Myking Family Scholarship

Myking Family Scholarship

Back in the late 1950s, there was something especially appealing to Lutherans about the idea of a Lutheran college in Southern California. It sparked the interest and loyalty of families who were firmly grounded in the Lutheran faith, families like the Mykings. The involvement of Norman and Edith Myking in helping to found the college was evident as soon as the first word went out of the possibility of a California Lutheran College.

The Mykings were a thoroughly Lutheran family. Norman was employed by Lutheran Brotherhood, and he and Edith were active members of Lutheran Church of the Cross in Rialto. Along with their daughter Melody, they were involved with the Lutheran Braille Workers in Yucaipa. In addition, Edith was a star volunteer with the Inland Empire Chapter of the CLU Guild.

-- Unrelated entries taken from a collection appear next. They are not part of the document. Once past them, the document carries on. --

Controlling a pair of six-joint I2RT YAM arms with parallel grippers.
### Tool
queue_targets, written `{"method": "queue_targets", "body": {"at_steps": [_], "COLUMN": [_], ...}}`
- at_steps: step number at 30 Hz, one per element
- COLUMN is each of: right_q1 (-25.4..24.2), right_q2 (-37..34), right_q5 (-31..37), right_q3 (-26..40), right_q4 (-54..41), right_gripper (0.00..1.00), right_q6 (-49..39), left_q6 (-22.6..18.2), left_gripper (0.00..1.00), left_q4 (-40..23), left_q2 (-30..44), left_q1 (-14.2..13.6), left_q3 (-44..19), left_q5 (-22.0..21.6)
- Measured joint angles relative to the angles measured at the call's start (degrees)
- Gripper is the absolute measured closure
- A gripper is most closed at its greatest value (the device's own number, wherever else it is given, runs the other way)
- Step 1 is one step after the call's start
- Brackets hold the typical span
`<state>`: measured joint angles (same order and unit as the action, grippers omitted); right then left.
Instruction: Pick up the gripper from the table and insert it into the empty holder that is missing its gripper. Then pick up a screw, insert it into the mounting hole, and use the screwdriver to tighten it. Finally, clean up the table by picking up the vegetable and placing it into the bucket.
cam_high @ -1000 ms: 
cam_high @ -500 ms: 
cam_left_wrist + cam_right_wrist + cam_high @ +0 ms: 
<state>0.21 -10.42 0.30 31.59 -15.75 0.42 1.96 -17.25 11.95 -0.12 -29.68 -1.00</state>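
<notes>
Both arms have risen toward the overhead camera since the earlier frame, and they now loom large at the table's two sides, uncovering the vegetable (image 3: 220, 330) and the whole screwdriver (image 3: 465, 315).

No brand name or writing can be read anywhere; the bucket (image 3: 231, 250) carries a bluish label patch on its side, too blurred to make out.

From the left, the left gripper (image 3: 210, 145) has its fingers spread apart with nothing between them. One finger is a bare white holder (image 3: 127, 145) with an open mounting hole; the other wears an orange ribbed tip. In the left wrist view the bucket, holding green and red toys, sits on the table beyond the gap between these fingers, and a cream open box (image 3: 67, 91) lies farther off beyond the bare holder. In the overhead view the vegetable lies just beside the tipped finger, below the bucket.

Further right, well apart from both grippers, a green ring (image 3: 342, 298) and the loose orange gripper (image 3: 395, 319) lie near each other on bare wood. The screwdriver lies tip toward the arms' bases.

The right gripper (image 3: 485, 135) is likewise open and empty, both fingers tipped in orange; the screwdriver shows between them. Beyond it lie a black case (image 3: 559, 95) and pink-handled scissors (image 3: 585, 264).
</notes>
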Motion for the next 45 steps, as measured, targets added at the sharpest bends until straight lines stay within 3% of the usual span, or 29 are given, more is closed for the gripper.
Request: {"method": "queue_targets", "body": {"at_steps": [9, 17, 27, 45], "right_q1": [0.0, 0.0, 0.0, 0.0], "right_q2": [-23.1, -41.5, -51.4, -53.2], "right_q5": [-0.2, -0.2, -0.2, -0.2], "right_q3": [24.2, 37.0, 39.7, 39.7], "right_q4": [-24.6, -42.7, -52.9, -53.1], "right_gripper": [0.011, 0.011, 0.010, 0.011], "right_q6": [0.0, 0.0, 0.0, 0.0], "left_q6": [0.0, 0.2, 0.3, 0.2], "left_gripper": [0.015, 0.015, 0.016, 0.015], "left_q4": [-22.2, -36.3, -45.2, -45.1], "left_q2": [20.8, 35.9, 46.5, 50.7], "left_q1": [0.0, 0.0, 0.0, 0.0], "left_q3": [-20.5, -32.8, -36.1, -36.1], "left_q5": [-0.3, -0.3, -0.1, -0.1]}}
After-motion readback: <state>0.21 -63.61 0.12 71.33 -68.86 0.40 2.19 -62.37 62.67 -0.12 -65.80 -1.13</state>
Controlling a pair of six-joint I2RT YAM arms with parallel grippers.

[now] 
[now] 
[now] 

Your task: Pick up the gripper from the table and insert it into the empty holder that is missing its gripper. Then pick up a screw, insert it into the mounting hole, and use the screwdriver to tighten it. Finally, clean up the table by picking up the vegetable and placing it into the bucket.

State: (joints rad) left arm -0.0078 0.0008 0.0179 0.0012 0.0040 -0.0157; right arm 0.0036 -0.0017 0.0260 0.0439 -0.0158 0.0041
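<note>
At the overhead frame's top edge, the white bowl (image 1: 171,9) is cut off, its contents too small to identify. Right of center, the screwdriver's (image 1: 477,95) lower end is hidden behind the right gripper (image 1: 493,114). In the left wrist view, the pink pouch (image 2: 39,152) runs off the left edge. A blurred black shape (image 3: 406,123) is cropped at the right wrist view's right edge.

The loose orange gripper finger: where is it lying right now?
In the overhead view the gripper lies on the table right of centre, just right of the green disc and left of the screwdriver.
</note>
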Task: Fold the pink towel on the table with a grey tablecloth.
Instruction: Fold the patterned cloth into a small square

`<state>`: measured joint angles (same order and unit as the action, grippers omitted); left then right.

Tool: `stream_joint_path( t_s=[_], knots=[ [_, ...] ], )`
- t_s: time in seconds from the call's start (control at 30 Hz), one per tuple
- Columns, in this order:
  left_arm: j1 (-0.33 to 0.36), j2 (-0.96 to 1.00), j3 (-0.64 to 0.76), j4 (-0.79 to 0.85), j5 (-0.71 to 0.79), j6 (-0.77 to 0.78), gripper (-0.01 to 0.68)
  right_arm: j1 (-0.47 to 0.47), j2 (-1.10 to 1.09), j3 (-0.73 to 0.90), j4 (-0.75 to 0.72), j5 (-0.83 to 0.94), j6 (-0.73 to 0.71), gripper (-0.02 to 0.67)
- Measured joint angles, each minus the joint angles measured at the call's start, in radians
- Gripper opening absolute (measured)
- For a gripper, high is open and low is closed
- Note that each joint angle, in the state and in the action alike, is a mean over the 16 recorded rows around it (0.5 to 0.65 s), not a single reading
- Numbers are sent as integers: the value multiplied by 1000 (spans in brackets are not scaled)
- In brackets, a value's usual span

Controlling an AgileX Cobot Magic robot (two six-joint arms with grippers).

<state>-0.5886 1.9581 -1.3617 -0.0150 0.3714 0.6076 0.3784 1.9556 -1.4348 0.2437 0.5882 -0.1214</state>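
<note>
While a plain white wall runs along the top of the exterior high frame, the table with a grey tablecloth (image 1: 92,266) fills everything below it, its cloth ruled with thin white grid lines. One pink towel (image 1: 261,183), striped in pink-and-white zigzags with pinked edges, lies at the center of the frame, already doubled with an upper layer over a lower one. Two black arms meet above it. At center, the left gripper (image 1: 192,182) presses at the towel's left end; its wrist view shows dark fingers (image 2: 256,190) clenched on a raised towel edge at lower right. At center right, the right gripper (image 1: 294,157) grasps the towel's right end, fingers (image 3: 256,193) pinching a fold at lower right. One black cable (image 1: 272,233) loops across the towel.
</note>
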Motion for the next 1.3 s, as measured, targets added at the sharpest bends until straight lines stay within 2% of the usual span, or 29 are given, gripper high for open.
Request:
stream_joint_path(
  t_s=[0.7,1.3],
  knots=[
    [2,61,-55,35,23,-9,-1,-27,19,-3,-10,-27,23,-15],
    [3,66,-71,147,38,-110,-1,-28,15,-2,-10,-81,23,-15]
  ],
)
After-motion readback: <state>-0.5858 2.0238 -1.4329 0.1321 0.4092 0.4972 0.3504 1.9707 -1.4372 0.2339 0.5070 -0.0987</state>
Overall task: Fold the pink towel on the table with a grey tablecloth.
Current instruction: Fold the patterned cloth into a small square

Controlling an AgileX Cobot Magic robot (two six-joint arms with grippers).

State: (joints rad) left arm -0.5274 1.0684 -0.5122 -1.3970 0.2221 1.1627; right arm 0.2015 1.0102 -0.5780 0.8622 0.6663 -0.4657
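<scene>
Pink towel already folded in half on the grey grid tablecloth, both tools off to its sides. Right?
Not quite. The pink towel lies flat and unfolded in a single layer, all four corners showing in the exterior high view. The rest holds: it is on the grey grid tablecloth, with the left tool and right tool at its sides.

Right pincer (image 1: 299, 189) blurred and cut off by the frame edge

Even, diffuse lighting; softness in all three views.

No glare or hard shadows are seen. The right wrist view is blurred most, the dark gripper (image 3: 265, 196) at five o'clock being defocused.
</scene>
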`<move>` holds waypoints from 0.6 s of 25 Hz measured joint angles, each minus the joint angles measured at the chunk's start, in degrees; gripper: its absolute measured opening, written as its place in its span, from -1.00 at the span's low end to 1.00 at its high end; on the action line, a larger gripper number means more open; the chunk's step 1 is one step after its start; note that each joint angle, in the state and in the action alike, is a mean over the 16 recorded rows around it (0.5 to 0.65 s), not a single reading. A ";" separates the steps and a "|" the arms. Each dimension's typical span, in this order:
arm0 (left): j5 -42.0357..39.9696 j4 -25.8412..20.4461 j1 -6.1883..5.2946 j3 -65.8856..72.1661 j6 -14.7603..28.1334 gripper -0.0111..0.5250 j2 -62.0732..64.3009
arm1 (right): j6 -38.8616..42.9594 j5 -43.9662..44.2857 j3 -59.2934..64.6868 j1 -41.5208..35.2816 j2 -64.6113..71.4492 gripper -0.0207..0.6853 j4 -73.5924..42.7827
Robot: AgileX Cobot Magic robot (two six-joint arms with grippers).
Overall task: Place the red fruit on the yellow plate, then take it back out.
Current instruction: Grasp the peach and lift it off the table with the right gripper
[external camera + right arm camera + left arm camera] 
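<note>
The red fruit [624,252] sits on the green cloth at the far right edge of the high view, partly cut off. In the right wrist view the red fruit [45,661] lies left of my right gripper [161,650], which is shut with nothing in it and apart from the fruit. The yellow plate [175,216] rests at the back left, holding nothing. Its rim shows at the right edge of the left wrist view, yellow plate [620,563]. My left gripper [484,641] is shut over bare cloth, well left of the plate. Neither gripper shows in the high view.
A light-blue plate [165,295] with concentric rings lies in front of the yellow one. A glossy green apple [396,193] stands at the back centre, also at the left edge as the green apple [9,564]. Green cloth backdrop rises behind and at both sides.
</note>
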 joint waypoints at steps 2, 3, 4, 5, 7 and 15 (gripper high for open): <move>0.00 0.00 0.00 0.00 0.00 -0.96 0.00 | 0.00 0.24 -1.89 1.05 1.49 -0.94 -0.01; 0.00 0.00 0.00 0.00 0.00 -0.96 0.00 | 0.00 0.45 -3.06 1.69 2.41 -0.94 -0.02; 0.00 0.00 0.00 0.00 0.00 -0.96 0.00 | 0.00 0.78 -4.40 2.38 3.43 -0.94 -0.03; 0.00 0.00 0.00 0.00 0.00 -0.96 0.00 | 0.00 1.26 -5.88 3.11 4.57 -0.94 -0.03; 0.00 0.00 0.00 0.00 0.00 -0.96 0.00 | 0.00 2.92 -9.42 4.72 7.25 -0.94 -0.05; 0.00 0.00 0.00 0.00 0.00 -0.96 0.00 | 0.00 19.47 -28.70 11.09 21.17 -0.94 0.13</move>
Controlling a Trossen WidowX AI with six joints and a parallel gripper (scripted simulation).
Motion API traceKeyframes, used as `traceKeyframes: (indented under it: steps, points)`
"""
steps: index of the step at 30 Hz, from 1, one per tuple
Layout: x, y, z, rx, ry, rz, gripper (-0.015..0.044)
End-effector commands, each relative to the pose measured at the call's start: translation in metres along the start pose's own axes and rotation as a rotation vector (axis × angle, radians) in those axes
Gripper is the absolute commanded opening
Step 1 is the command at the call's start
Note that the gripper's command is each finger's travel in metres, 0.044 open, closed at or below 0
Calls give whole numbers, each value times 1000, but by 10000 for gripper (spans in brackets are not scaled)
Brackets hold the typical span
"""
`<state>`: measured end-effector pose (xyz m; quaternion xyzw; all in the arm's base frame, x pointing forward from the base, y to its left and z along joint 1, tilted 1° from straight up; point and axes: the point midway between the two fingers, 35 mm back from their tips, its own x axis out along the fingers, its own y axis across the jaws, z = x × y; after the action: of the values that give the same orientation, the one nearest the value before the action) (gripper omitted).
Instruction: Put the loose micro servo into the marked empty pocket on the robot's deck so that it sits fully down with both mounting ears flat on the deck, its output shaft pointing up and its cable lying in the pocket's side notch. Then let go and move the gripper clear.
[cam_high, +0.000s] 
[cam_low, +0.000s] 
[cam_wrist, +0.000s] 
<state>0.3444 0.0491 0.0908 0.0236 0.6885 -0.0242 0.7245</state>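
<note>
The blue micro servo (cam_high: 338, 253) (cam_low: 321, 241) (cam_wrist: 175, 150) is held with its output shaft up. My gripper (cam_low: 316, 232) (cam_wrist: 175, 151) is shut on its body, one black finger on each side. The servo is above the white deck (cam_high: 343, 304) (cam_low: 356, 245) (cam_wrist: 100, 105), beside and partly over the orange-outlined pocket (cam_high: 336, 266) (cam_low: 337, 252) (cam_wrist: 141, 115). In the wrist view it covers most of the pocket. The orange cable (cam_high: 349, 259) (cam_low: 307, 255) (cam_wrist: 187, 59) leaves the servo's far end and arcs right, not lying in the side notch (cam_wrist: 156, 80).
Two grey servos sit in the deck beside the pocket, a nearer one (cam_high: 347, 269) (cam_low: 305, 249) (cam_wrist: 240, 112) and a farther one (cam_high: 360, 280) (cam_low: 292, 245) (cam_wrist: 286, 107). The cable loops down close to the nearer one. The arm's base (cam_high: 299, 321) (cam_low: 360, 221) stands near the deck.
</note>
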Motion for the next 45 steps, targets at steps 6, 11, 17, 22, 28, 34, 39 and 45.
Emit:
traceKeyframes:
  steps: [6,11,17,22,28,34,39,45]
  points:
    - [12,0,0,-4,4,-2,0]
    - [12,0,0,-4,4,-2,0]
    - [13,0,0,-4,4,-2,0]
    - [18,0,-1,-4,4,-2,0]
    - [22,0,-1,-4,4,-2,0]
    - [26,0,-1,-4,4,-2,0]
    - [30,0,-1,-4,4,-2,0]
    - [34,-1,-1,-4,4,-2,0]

In the early 1990s, the CLU Guild was at his height of activity. There were five chapters—Thousand Oaks, Santa Barbara, Yucaipa, Seal Beach and Westlake Village. Each served as a support group to the University and its students, and all five guilds came together annually to celebrate their achievements and enjoy each other’s company. One of the most active chapters was the Yucaipa guild, which came to be known as the Inland Empire Chapter. That group was so ambitious that Norman became their first male member when Edith could no longer participate.

Considering Norman’s professional background with the Lutheran Brotherhood, it was no surprise that he and Edith would have a sound financial plan for the family. In their wisdom they established a family living trust that included the establishment of an endowed scholarship at CLU. And, because their daughter Melody was developmentally disabled, the scholarship was designed to support students preparing to become special education teachers.

Following Edith’s death in 1990, Norman decided to activate the scholarship early so that he and Melody might see it awarded in their lifetime. In his own inimitable way, he made it happen in four short years. Their dream of supporting future teachers in special education had been fulfilled. And the long-term benefit to the teachers and their students is truly priceless.